### The problem
Transcribe exactly the lines that fall between the one holding "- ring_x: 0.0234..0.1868" and the one holding "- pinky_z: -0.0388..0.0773", inclusive, from the entries below.

### Records supplied
▼▼▼

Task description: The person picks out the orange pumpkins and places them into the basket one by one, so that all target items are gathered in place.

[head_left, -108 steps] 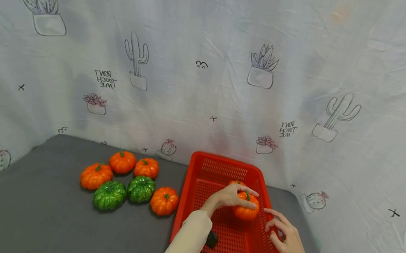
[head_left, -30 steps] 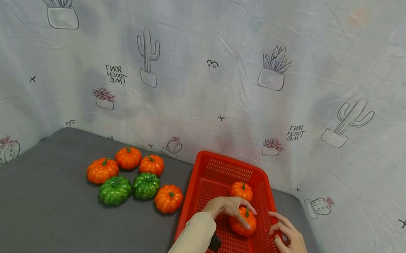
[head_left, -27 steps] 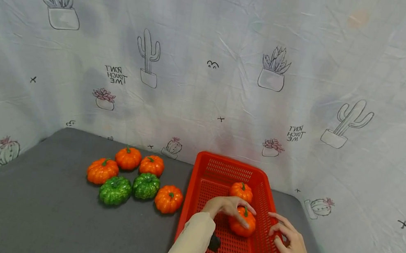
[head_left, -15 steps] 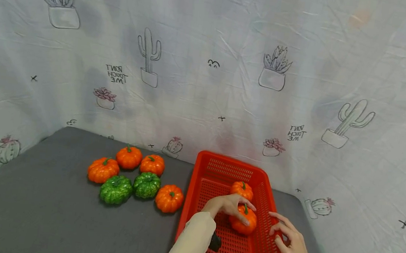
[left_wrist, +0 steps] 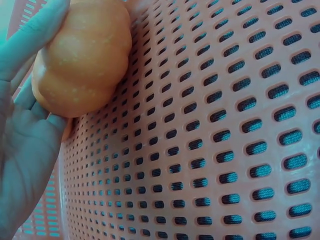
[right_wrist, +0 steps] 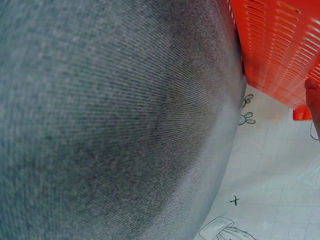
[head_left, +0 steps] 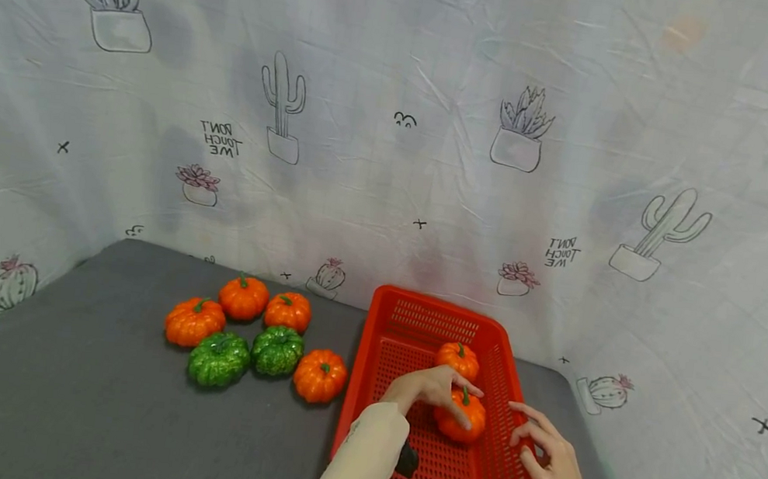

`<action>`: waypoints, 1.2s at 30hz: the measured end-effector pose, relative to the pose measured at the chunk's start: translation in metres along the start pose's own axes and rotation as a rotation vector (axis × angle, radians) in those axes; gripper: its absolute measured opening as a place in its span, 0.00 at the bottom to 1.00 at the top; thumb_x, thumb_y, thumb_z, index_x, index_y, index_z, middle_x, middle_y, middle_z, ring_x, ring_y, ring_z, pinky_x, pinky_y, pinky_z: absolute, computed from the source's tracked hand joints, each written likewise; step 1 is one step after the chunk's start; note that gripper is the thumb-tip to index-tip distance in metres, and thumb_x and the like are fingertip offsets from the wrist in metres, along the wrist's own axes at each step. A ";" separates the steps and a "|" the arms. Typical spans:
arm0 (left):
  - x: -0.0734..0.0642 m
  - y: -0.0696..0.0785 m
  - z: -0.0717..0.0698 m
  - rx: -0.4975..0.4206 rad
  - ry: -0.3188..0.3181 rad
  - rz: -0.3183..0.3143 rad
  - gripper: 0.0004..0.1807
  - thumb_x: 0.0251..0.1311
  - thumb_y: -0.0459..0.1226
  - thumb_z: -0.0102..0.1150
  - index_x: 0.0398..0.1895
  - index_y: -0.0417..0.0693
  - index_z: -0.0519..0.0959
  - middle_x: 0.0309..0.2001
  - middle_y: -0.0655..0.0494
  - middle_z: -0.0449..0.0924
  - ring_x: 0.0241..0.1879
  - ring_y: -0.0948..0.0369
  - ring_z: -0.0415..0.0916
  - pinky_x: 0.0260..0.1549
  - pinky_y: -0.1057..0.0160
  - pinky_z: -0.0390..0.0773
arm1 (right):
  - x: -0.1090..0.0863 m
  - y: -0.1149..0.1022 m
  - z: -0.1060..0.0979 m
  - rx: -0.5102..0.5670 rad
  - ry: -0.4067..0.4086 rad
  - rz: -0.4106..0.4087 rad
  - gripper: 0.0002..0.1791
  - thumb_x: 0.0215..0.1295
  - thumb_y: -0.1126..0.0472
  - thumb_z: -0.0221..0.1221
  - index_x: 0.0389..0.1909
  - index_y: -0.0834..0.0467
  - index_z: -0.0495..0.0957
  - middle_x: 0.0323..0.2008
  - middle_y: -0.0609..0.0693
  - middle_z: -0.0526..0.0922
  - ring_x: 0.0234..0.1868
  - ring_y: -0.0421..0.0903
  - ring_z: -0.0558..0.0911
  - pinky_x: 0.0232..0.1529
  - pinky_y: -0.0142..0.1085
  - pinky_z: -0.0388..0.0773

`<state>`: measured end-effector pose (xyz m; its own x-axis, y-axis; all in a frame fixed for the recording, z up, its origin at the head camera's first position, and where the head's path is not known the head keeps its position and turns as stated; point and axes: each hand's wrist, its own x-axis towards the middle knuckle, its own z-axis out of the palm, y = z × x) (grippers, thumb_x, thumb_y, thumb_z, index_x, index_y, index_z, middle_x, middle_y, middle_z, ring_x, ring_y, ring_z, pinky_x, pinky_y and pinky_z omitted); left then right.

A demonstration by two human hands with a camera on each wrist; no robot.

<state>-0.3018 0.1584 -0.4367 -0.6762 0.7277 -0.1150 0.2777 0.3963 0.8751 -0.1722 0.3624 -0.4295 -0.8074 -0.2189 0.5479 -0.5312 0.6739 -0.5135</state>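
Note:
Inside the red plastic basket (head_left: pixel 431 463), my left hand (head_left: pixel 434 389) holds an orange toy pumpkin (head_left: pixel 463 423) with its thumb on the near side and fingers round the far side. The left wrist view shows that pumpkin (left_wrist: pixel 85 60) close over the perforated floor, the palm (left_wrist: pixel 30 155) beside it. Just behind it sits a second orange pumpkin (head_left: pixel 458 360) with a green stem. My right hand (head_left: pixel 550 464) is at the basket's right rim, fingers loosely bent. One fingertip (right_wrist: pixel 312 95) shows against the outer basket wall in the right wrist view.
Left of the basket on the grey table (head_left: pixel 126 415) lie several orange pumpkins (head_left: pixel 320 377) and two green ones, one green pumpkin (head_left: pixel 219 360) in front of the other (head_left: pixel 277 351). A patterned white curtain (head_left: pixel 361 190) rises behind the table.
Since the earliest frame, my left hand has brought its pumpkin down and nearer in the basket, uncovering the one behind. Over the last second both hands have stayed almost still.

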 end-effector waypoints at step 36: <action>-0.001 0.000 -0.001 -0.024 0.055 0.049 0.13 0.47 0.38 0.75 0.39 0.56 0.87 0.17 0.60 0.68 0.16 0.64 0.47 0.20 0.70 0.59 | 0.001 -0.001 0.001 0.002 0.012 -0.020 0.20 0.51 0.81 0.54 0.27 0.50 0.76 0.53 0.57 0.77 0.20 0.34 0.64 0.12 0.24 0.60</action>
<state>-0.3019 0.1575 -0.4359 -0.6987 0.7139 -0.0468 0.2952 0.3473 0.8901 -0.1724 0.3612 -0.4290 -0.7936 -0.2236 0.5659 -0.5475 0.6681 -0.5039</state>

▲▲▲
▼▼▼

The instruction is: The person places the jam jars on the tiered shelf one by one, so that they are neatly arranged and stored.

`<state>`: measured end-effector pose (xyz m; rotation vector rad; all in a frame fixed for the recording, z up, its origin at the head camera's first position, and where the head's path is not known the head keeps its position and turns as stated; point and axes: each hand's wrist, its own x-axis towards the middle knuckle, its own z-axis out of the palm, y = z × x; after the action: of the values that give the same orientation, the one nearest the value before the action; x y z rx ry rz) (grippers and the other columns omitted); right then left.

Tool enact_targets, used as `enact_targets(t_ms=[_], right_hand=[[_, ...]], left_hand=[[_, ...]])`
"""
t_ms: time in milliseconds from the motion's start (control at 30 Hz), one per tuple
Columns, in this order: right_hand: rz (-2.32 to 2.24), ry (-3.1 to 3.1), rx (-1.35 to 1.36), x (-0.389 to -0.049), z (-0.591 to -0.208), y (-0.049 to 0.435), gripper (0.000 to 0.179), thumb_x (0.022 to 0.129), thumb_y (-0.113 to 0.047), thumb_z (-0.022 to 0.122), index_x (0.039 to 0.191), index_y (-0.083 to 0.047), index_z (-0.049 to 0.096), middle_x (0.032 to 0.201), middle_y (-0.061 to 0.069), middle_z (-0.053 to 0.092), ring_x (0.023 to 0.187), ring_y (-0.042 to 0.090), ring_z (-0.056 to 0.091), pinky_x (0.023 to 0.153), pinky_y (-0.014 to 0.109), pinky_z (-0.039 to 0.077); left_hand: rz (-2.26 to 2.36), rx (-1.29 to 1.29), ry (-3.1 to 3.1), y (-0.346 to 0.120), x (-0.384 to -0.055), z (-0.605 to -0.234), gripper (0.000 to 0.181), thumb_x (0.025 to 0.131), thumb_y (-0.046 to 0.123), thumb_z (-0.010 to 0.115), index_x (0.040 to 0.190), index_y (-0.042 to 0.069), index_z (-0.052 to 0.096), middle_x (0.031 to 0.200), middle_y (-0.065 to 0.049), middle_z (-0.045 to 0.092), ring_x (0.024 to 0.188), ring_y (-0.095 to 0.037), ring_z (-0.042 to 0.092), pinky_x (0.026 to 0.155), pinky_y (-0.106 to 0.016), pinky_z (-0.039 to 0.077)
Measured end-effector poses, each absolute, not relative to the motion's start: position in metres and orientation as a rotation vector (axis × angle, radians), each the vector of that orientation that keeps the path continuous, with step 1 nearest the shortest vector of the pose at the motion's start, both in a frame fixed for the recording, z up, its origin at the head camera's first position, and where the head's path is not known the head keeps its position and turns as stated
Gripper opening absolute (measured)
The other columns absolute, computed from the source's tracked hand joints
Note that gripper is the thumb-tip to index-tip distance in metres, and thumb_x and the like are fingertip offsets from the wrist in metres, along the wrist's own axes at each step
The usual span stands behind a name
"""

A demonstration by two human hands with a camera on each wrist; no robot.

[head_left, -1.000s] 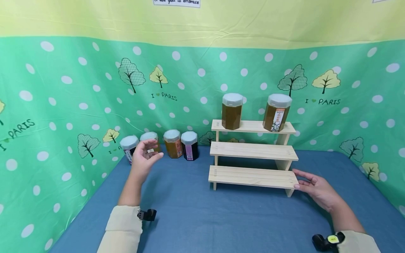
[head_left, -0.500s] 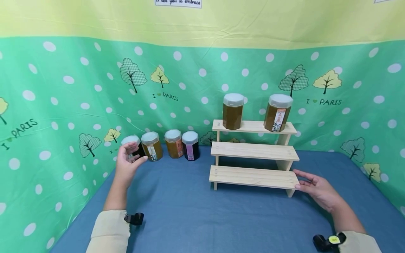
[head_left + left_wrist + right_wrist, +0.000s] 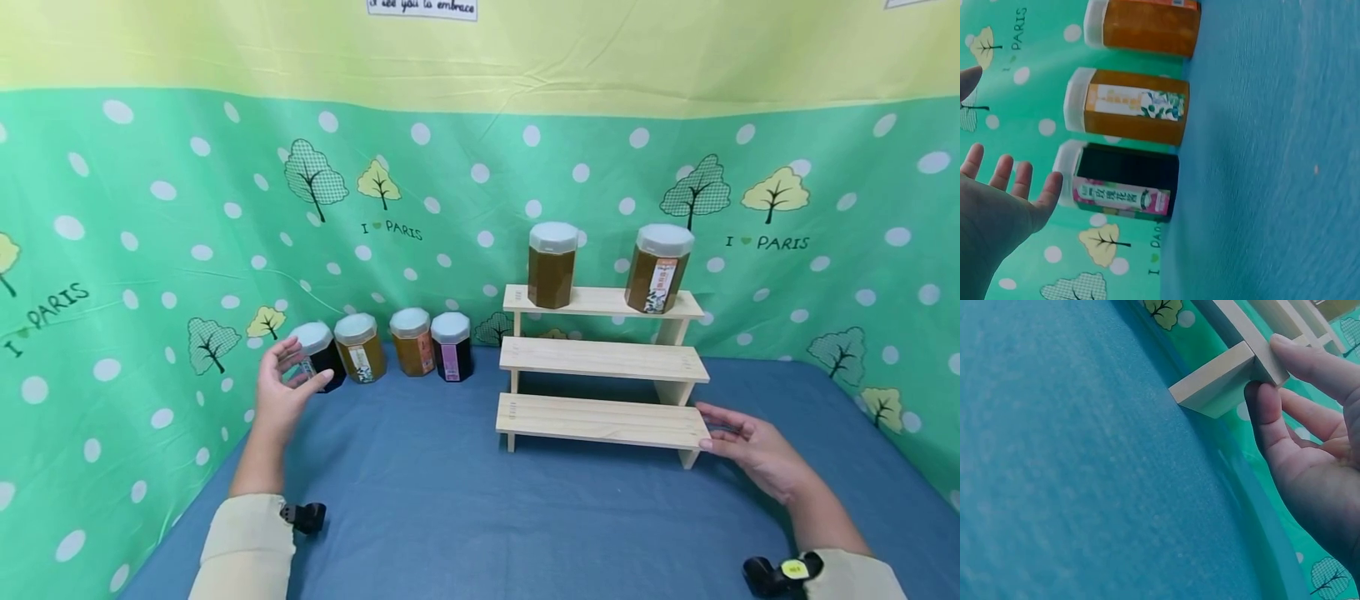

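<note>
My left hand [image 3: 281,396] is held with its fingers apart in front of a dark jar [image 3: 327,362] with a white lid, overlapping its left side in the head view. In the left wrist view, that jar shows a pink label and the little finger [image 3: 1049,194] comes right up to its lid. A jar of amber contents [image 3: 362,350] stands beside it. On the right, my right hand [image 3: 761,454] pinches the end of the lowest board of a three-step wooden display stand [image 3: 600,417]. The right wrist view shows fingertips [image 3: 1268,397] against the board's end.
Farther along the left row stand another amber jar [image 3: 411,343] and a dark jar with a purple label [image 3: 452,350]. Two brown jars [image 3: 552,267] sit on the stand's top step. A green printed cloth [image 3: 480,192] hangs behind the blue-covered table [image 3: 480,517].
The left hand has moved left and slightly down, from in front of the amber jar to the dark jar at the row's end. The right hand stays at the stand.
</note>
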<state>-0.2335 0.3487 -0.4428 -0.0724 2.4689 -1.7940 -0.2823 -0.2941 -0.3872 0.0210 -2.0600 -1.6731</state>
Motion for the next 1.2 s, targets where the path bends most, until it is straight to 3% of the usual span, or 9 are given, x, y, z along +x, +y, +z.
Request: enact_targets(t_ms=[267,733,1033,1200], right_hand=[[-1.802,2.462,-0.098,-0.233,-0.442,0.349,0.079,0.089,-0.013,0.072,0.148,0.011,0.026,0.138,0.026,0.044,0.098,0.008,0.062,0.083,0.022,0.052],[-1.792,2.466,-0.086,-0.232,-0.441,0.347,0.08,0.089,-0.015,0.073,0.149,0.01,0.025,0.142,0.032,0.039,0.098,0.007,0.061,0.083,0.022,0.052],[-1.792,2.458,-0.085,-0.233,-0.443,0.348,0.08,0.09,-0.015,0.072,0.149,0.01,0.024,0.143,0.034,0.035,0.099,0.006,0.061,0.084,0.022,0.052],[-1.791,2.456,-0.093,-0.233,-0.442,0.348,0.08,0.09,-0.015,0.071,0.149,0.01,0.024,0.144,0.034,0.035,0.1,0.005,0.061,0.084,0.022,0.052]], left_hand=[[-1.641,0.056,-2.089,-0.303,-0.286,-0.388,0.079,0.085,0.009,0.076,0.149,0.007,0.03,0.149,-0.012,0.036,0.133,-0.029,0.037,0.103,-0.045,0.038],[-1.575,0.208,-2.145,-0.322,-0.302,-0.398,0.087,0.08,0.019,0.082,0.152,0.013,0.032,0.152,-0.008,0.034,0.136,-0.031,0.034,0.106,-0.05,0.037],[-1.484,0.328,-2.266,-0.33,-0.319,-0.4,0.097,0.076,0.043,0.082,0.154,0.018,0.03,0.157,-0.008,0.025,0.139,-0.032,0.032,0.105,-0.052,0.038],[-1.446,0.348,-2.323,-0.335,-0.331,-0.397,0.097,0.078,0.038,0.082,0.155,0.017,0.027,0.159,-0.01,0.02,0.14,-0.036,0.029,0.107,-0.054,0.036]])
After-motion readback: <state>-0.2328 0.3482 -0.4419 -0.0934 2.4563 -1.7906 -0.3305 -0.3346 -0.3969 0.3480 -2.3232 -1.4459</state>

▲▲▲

### Response to this exercise
  - ring_x: 0.0234..0.1868
  - ring_y: -0.0421..0.0903
  - ring_z: -0.0558..0.0911
  - pinky_x: 0.0232..0.1529
  - pinky_y: -0.0142..0.1085
  - pinky_z: -0.0388..0.0773

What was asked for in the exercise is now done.